Usually actively dieing and before bed time.  I can't count on both hands how many times I've take "oh that isn't a stemi" to the ER as a bls provider because the senior medic wanted to go back to bed.  Or even new onset seizure.  Or status asthma.  Does "Turfing Tony" still work for ya?


----------



## NomadicMedic (Jan 19, 2018)

PotatoMedic said:


> Usually actively dieing and before bed time.  I can't count on both hands how many times I've take "oh that isn't a stemi" to the ER as a bls provider because the senior medic wanted to go back to bed.  Or even new onset seizure.  Or status asthma.  Does "Turfing Tony" still work for ya?



Hahahaha. The legend lives on.


----------



## EpiEMS (Jan 19, 2018)

PotatoMedic said:


> I can't count on both hands how many times I've take "oh that isn't a stemi" to the ER as a bls provider because the senior medic wanted to go back to bed. Or even new onset seizure. Or status asthma.



Geez. And the AMR medical director is OK with this?


----------



## PotatoMedic (Jan 19, 2018)

EpiEMS said:


> Geez. And the AMR medical director is OK with this?


The county medical director, who is the over all medical director, is fine with it as they are the kcmo medical director.  The AMR or xyz ambulance medical director has to play by the county medical directors rules.  And honestly they are just there to catch a paycheck and don't really provide over site.


----------



## RocketMedic (Jan 20, 2018)

"Just drive fast"?


----------



## KingCountyMedic (Jan 25, 2018)

I see all the usual folks that can't pass our testing process are still here.


----------



## NomadicMedic (Jan 26, 2018)




----------



## StCEMT (Jan 26, 2018)

KingCountyMedic said:


> I see all the usual folks that can't pass our testing process are still here.


Can't fail a test I have no interest in taking.


----------



## RocketMedic (Jan 26, 2018)

KingCountyMedic said:


> I see all the usual folks that can't pass our testing process are still here.



Why would I want to regress professionally?


----------



## medichopeful (Jan 26, 2018)

RocketMedic said:


> Why would I want to regress professionally?



Because you could work for KING COUNTY!  You would be a god to all other lowly EMS providers.

You could even place central lines in the field, and you wouldn't have to worry about such trivialities as "sterility."


----------



## DrParasite (Jan 26, 2018)

KingCountyMedic said:


> I see all the usual folks that can't pass our testing process are still here.


I can honestly say that nothing that I have read here or online makes me want to uproot my family, move to the west coast, where the cost of living is 50% higher compared to my current location (and still higher than when I lived in Jersey), for a job that if it doesn't work out (for one reason or another), I'm totally screwed there because there are no comparable jobs in the area for me to work at.  

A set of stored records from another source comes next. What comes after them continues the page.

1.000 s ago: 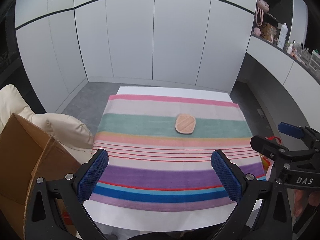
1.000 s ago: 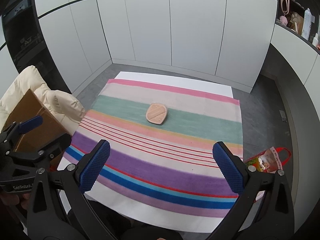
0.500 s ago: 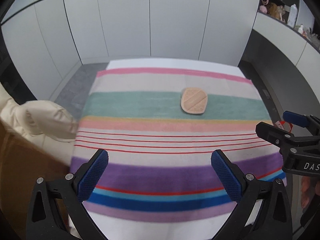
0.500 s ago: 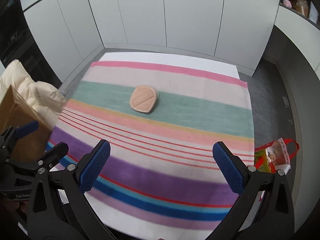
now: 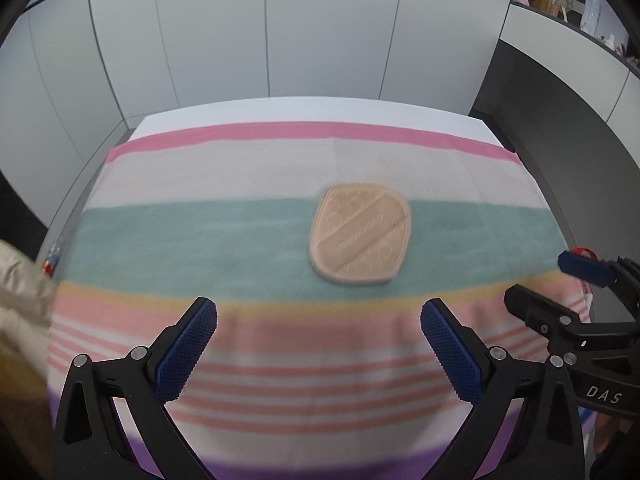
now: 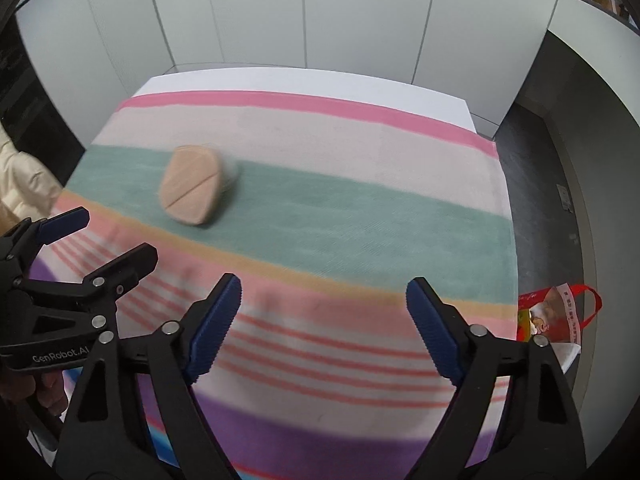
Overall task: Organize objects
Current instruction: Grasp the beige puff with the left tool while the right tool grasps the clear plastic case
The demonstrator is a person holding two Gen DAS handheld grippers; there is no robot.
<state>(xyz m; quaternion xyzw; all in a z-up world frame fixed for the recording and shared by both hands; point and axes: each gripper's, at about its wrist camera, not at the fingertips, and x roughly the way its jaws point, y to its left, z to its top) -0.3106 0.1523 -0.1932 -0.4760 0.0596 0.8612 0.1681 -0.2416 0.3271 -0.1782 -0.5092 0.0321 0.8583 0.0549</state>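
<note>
The peach case (image 5: pixel 360 234) is what I have to tidy, though I begin at my own tools. My left gripper (image 5: pixel 318 346) stands with its jaws wide apart and empty at the bottom of its view. My right gripper (image 6: pixel 323 322) is also empty, its jaws closing with nothing between them. Beyond both, the case lies flat on the green band of the striped cloth (image 5: pixel 180 240) that covers the surface (image 5: pixel 280 110), right of centre in the left view and upper left in the right view.

I judge it light and stiff, a shallow lidded shell with rounded corners and a smooth top that could slip. I would take it across its narrower sides, at the rim, not on the lid.

Against a second ago, both grippers have dropped and closed in: the case looks far larger, the cardboard box at the left edge is gone from view, and the right jaws are narrower.
</note>
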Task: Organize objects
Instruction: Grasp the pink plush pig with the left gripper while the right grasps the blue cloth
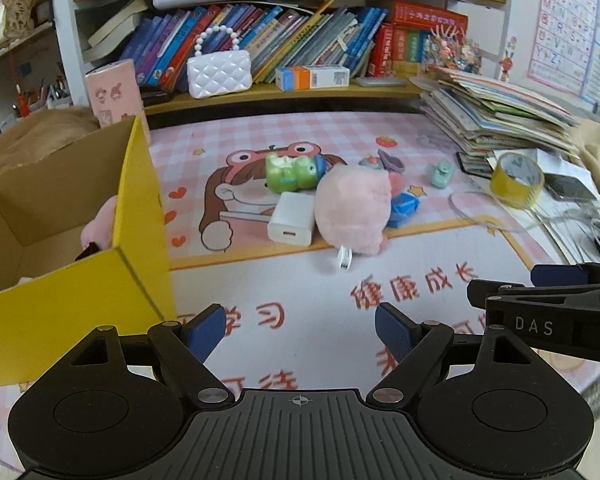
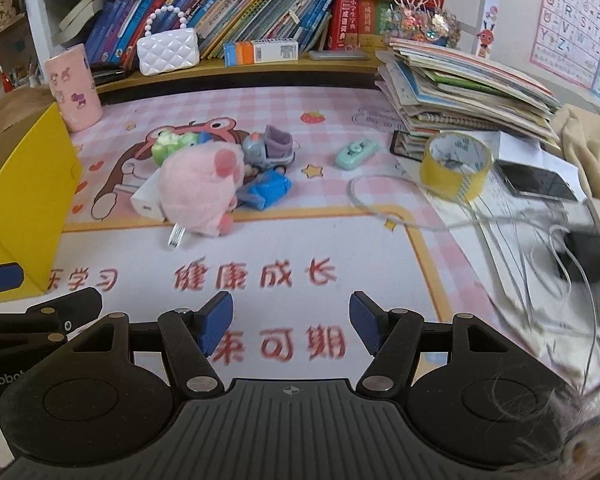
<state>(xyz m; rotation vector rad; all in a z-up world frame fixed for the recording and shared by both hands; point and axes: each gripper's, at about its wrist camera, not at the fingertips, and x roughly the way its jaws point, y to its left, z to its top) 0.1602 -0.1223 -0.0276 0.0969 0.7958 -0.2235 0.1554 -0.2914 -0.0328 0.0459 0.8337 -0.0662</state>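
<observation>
The pink plush toy (image 1: 352, 210) lies in the middle of the bench (image 1: 300, 292), touching a white charger (image 1: 291, 219), a green frog toy (image 1: 290, 173) and a blue packet (image 1: 404, 206). The yellow box (image 1: 140, 216) stands open at the left, probably to receive them. The left hand-held gripper (image 1: 300, 330) and the right hand-held gripper (image 2: 291, 322) are both open and empty, well apart from the pile, so either could grasp first.

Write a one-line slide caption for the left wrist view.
Open left claw hovers over the desk mat, facing a pink plush, white charger and yellow box.
</observation>
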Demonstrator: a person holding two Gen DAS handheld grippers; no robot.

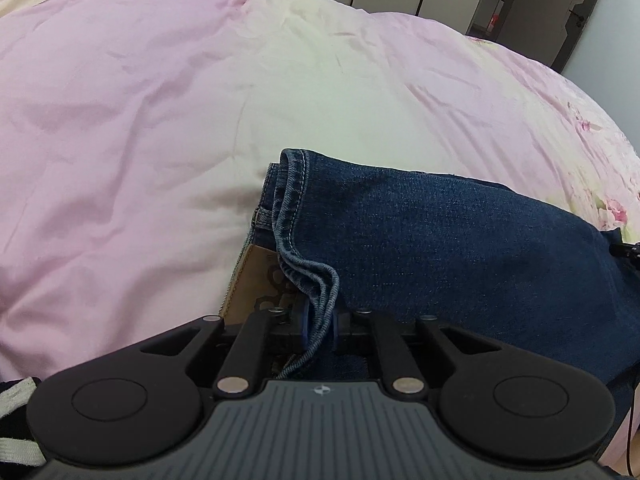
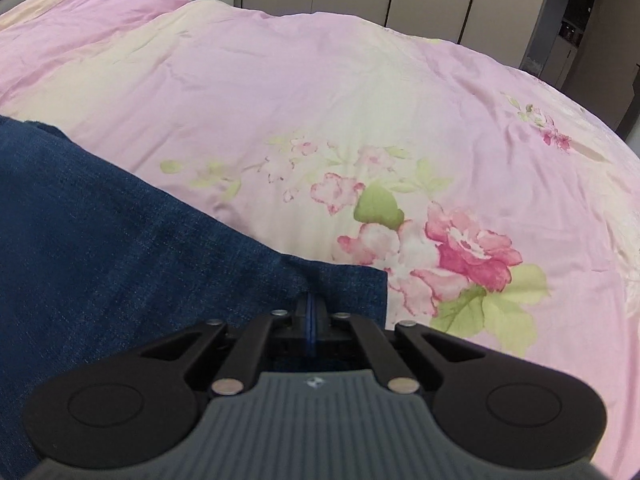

Oh, and the whole class for 8 hours, than busy 12 hour clinical in the city, followed by another 8 hours of class firmly supports my decision.  Well, than and I couldn't handle the pay cut.  

So yeah, thanks for your two cents on this topic, and enjoy drinking the koolaid


----------



## NomadicMedic (Jan 26, 2018)

You all know my take on KCM1. Its certainly not for everyone, but if you live in western Washington, it’s the place to be a medic. 

If you don’t know any better or have been working for a lousy private, KCM1 is nirvana. 

If you want to be a fairly autonomous single role medic, make a good salary and have a decent retirement, KCM1 is a good choice. 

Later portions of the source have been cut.